En consecuencia: entre 2014 y 2021, el crecimiento anual de Sudamérica ha sido uno de los más débiles a nivel internacional, con altos niveles de inflación y endeudamiento. La COVID-19 aceleró las tendencias en marcha, haciendo de la región la más afectada tanto en términos sanitarios como económicos.
Actualmente, el aumento de los precios de las materias primas debido al doble impacto de la pandemia y de la guerra ruso-ucraniana ofrecerá un poco de oxígeno. La CEPAL anunció una leve mejora del crecimiento regional (1.5% del PBI en 2022) que beneficiará particularmente a los productores de petróleo y de gas (Brasil, Colombia, Ecuador, Bolivia).
A pesar de este repunte, los daños sufridos por las economías no auguran perspectivas favorables. Las izquierdas y todos los actores políticos están obligados a moderar o rever sus lineamientos acordes a las coyunturas. Las propuestas de sueldo básico universal (Argentina) o de otorgamiento de empleo público, de acceso a la universidad o de prohibición de explotación de hidrocarburo (Colombia) casi no tienen viabilidad. En la práctica, la mayoría de los gobiernos va reduciendo su apoyo a los sectores sociales y productivos en la etapa posterior a la pandemia.

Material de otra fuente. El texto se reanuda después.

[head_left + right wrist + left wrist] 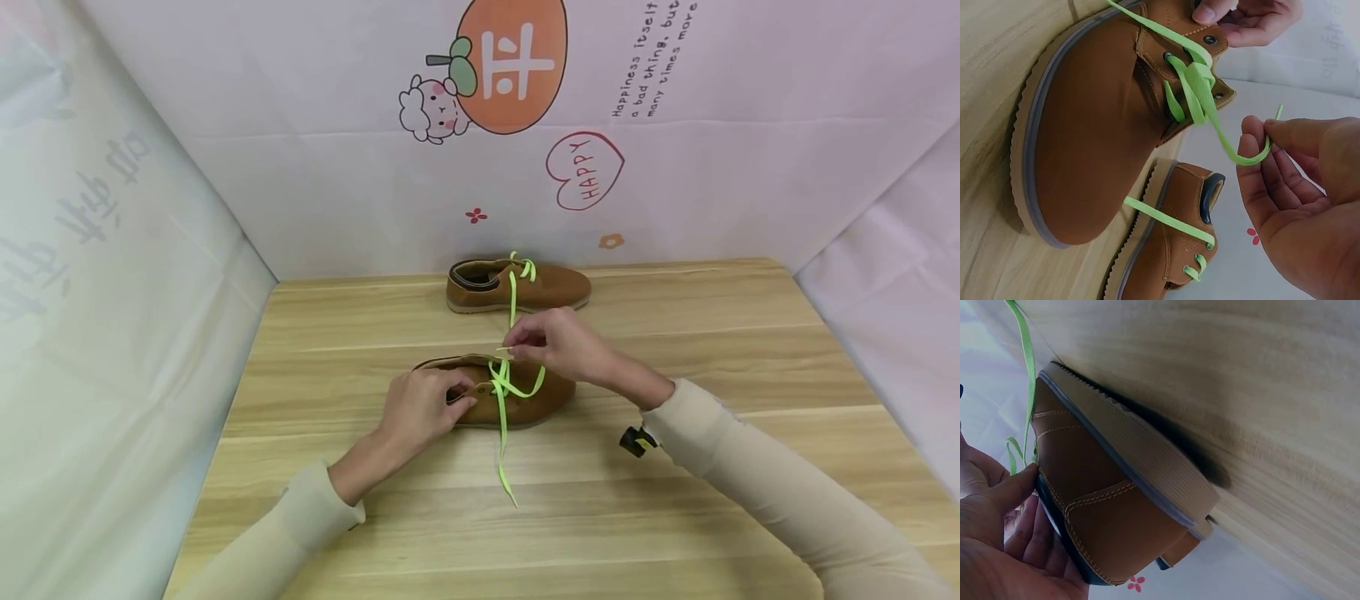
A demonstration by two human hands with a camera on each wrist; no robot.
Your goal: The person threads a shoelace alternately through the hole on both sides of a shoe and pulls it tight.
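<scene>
A brown leather shoe [553, 398] stands upright on the wooden table, its toe to the right. Its neon green shoelace [1200, 84] crosses over itself at the eyelets, and one end trails down the near side. My left hand [422, 406] pinches the near edge of the shoe's opening by the eyelets, thumb outside and fingers inside. Above the laces, my right hand [562, 346] pinches the other lace end between thumb and forefinger; the lace tip [1280, 111] sticks out past the fingertips. In the left wrist view, the shoe's heel side and ridged sole [1147, 459] show.
Behind stands a second brown shoe [561, 286] with green laces, one lace end hanging toward the nearer shoe. The wooden table [337, 333] meets a printed white cloth backdrop [330, 192] at its back edge. A small black device [636, 442] sits at the right cuff.
</scene>
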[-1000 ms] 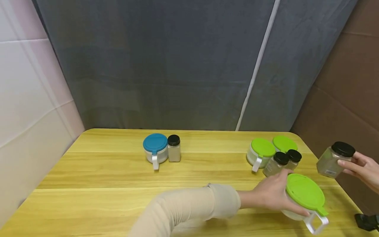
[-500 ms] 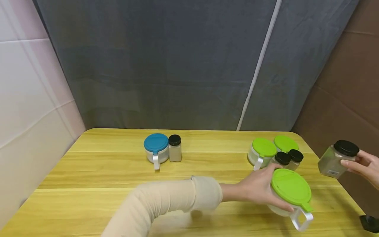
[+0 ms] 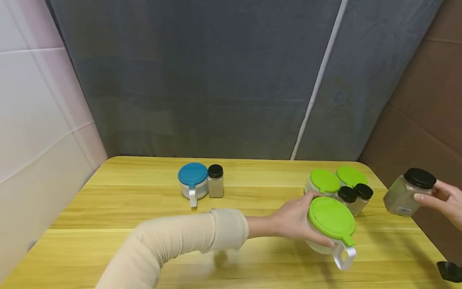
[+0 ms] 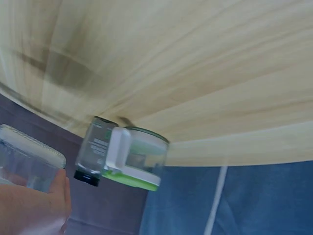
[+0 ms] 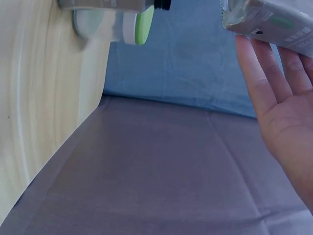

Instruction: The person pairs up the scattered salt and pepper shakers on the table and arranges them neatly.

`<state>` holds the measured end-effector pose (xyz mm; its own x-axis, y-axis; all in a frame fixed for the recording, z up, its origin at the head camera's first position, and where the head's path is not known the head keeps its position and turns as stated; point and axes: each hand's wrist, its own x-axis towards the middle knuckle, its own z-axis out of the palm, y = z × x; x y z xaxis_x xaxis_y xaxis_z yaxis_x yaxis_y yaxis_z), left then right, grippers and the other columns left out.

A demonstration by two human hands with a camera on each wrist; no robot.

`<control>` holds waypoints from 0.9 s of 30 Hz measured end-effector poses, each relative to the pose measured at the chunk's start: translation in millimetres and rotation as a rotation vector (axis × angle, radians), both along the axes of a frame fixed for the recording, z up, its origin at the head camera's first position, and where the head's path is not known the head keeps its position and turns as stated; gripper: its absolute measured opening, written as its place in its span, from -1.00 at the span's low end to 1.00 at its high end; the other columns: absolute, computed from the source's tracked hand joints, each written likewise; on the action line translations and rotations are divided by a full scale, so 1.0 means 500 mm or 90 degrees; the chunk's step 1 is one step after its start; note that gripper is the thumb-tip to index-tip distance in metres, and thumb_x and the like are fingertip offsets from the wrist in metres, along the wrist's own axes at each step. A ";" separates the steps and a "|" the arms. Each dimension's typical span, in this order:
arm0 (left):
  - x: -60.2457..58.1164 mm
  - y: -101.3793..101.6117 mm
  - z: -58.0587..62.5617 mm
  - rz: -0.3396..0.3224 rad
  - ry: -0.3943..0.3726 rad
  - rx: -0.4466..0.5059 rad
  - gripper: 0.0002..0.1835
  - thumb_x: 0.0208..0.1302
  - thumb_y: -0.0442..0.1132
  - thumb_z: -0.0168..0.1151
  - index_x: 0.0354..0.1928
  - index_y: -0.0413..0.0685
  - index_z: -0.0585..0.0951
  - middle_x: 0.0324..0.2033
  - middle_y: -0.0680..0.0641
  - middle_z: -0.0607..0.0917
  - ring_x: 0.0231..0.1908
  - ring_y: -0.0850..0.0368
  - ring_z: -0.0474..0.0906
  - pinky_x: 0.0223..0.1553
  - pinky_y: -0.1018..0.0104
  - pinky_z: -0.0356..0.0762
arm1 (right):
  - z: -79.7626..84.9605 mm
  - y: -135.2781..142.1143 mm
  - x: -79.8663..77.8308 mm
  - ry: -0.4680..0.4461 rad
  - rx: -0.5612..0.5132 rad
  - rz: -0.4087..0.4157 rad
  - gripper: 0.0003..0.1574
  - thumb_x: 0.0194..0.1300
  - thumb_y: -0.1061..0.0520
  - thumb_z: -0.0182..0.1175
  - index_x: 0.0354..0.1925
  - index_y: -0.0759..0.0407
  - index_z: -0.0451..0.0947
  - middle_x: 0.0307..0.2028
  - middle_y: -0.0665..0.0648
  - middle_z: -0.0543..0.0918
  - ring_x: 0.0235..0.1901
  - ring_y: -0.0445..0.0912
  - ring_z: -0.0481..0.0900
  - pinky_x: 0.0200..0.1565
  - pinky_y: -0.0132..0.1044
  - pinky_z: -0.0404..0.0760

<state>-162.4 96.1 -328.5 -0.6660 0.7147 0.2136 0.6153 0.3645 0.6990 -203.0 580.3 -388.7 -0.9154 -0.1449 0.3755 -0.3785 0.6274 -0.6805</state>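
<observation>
Head view gives me the clearest read: my left hand (image 3: 294, 220) reaches across the yellow wooden worktop (image 3: 144, 224), fingers and thumb curled round the side of a clear canister with a green lid (image 3: 331, 220), its white handle pointing toward the near edge. I cannot tell whether the canister rests on the worktop or is lifted just off it. My right hand (image 3: 442, 198) is out past the right edge of the worktop, fingers clamped on a clear square jar with a black cap (image 3: 408, 192), held tilted in the air, well apart from the canister. Just behind the held canister stand two more green-lidded canisters (image 3: 337, 178) and two small black-capped jars (image 3: 355, 193), packed close together near the far right corner. Farther left, near the back of the worktop, a blue-lidded canister (image 3: 193, 182) sits with a small black-capped jar (image 3: 215, 180) just beside it. The left wrist view shows the thumb against the canister wall (image 4: 29, 156); the right wrist view shows straight fingers (image 5: 274, 73) under the jar (image 5: 274, 19)
</observation>
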 end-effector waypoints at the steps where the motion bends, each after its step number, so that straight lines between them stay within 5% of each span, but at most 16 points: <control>1: -0.002 -0.006 0.001 0.000 -0.002 0.005 -0.02 -0.33 0.13 0.45 0.18 0.07 0.16 -0.08 0.17 0.43 -0.11 0.37 0.36 -0.14 0.53 0.31 | 0.008 -0.013 0.005 0.006 -0.003 0.006 -0.34 0.13 0.51 0.02 0.21 0.31 0.19 -0.17 -0.03 0.58 -0.22 -0.26 0.51 -0.29 -0.49 0.46; 10: -0.022 -0.051 0.005 0.006 -0.015 0.035 -0.03 -0.35 0.09 0.48 0.17 0.07 0.17 -0.07 0.14 0.44 -0.10 0.35 0.36 -0.09 0.48 0.30 | 0.088 -0.135 0.047 0.021 0.024 0.049 -0.40 0.07 0.52 0.07 0.12 0.36 0.28 -0.19 -0.15 0.55 -0.22 -0.32 0.49 -0.27 -0.57 0.39; 17: -0.036 -0.078 0.005 0.021 -0.023 0.053 -0.01 -0.36 0.05 0.50 0.18 0.02 0.18 -0.06 0.10 0.44 -0.09 0.32 0.36 -0.06 0.45 0.29 | 0.171 -0.267 0.101 0.008 0.008 0.099 -0.33 0.08 0.57 -0.01 0.13 0.12 0.34 -0.16 -0.19 0.52 -0.20 -0.37 0.46 -0.27 -0.60 0.38; 21: -0.040 -0.095 0.005 0.026 -0.033 0.056 -0.01 -0.36 0.04 0.50 0.18 0.03 0.17 -0.05 0.09 0.44 -0.09 0.31 0.36 -0.05 0.43 0.29 | 0.186 -0.302 0.110 0.012 0.020 0.098 -0.30 0.09 0.55 0.00 0.07 -0.07 0.38 -0.18 -0.24 0.52 -0.21 -0.40 0.45 -0.28 -0.62 0.36; 27: -0.049 -0.121 0.008 0.021 -0.040 0.059 -0.01 -0.34 0.01 0.50 0.19 -0.01 0.15 -0.02 0.06 0.44 -0.06 0.30 0.36 -0.02 0.41 0.27 | 0.185 -0.324 0.110 0.012 0.033 0.092 -0.34 0.12 0.50 0.01 0.09 -0.06 0.36 -0.16 -0.25 0.49 -0.19 -0.41 0.41 -0.28 -0.63 0.34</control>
<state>-186.7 35.7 -324.3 -0.7028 0.6714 0.2350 0.5581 0.3156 0.7674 -148.0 418.4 -296.0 -0.8765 -0.2941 0.3811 -0.4797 0.5998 -0.6404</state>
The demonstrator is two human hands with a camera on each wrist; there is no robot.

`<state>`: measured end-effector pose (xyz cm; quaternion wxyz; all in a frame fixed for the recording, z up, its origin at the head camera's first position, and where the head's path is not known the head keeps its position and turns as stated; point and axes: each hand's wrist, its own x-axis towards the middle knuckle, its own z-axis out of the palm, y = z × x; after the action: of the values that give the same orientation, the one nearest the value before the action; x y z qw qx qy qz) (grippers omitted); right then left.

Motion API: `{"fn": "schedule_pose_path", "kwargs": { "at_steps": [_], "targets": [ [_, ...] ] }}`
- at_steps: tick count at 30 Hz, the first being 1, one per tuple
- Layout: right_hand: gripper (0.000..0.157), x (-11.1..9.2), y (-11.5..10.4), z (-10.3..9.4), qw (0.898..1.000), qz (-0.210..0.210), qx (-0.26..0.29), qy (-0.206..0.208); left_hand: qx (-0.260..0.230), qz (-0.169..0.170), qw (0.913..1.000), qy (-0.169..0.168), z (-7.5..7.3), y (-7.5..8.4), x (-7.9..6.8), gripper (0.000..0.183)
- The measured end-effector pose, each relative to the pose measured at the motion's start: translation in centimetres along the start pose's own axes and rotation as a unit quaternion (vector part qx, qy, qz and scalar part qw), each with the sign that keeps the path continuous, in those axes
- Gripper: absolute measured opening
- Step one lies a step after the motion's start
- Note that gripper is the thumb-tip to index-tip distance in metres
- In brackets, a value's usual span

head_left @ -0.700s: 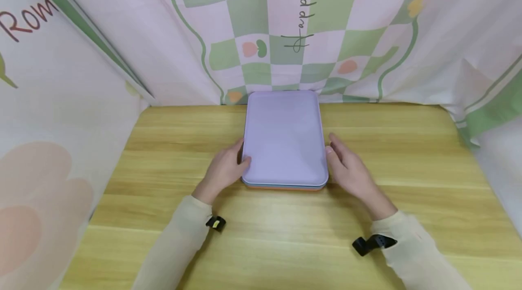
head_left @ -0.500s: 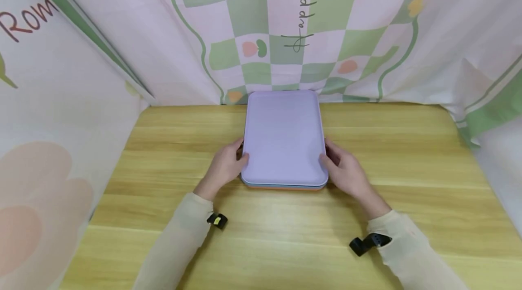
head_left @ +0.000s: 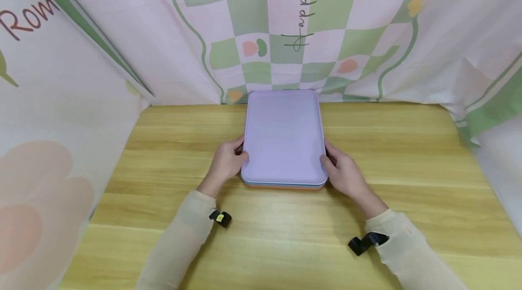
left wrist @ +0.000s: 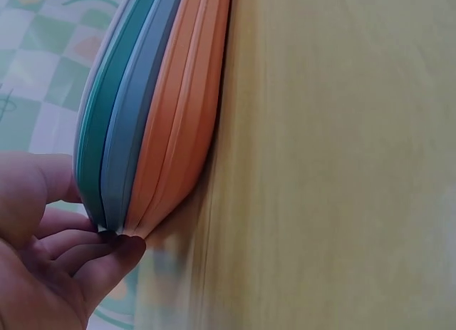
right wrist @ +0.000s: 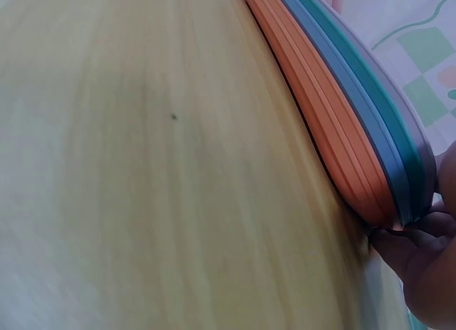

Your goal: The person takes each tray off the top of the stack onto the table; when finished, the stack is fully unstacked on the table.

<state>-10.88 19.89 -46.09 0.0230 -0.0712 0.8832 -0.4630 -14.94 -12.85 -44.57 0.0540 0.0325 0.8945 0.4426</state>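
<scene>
A stack of rectangular, round-cornered trays (head_left: 285, 140) lies at the far middle of the table, lilac on top. Edge-on in the left wrist view, teal, blue and orange layers (left wrist: 182, 109) show beneath the lilac one. My left hand (head_left: 226, 161) grips the stack's left side, thumb over the top rim and fingers against the layered edges. Opposite it, my right hand (head_left: 344, 172) holds the right side, its thumb on the lilac rim. In the right wrist view, fingertips (right wrist: 392, 248) reach the lower orange edge (right wrist: 324, 116). The far ends of some fingers are hidden by the stack.
The stack stands on a wood-grain table (head_left: 281, 240), its far end close to a checked green-and-white curtain (head_left: 285, 41). Pale printed cloth (head_left: 61, 99) hangs along the left side. A black wrist camera (head_left: 220, 218) sits on the left sleeve, another (head_left: 367, 243) on the right.
My right hand has moved left from just beside the stack onto its right edge, thumb now over the rim. My left hand stays on the left edge with a slight shift.
</scene>
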Motion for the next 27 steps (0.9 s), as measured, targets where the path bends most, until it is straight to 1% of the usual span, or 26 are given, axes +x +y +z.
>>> {"fn": "schedule_pose_path", "kwargs": {
  "at_steps": [6,12,15,18,24,27],
  "targets": [
    [0.056,-0.02,-0.01,-0.12,1.0,-0.002,-0.011,-0.006,-0.038,-0.026,0.9989,0.007,0.06,-0.02,0.19,0.059],
    [0.057,-0.07,-0.08,-0.2,1.0,-0.007,-0.016,-0.011,-0.066,-0.031,0.9972,0.019,0.14,-0.22,0.22,0.059],
    [0.057,-0.13,-0.17,-0.22,1.0,-0.008,-0.017,-0.013,-0.095,-0.033,0.9948,0.017,0.15,-0.28,0.32,0.059],
    [0.057,-0.16,-0.14,-0.2,1.0,-0.01,-0.019,-0.012,-0.134,-0.04,0.99,0.014,0.23,-0.44,0.52,0.061],
    [0.057,-0.11,-0.1,-0.09,1.0,-0.014,-0.017,-0.013,-0.218,-0.061,0.9738,0.023,0.49,-0.74,0.66,0.061],
    [0.057,-0.13,-0.06,-0.05,1.0,-0.012,-0.012,-0.014,-0.246,-0.07,0.9665,0.024,0.56,-0.83,0.56,0.062]
  ]
}}
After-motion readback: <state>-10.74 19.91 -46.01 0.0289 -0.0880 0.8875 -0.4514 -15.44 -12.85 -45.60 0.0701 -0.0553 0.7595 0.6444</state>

En Argentina, el ensimismamiento de la coalición oficialista y la falta de una construcción política seria con la sociedad luego del fracaso del oficialismo anterior agudiza los choques internos y pone el país en la cornisa. En Brasil, un retorno eventual del PT lo convocará ante todo a gestionar una economía somnolienta, enderezar las finanzas públicas y dar respuesta a una mayor precariedad social sacudida por la curva inflacionaria.
Por lo pronto, la coyuntura es a la vez desfavorable, turbulenta e incierta, no solamente a corto plazo. Primero sostener lo económico para viabilizar o inclusive rehabilitar lo político. La inercia o la inconsistencia de los partidos tradicionales se suman a los problemas. Como ya lo ilustran algunos perfiles extremos en Chile, Brasil o Argentina, no faltarán intentos para instrumentalizar las frustraciones y capturar los complejos resortes psico-emocionales de los pueblos.
El énfasis en lo económico en esta lectura no debe ser visto como un sesgo ideológico. La economía es una condición de viabilidad y de potencia en un mundo que desde 1990 ofrece márgenes de maniobra, principalmente en el ámbito geoeconómico. La estabilidad interna (no necesariamente sinónima de consenso político) y la consolidación de una clase media capaz de contribuir a los patrones evolutivos de creación de riqueza son dos variables centrales.
A diferencia de otros países emergentes, las élites latinoamericanas no han sabido hasta ahora interpretar y a fortiori llevar a cabo estos cambios. Van y vienen como las olas, rebotando contra arrecifes políticos amarrados con dogmas e inercias firmes. Si la idea de revolución volvió enfáticamente en la retórica política (“revolución liberal” en Brasil y Argentina, “revolución popular” en Ecuador, Bolivia y Venezuela, “cuarta transformación” en México), hay una agenda revolucionaria pendiente en materia de cultura política y estratégica. Mientras tanto, el continente desarrolla irrelevancia geopolítica y camina hacia una zona gris de mayor vulnerabilidad sistémica.
La situación actual deja al desnudo muchos renunciamientos para emprender reformas más substanciales y duraderas. Si no hay dudas que la situación actual es muy limitante, es posible también que surjan rupturas creativas y que se eleve la mirada. Veremos.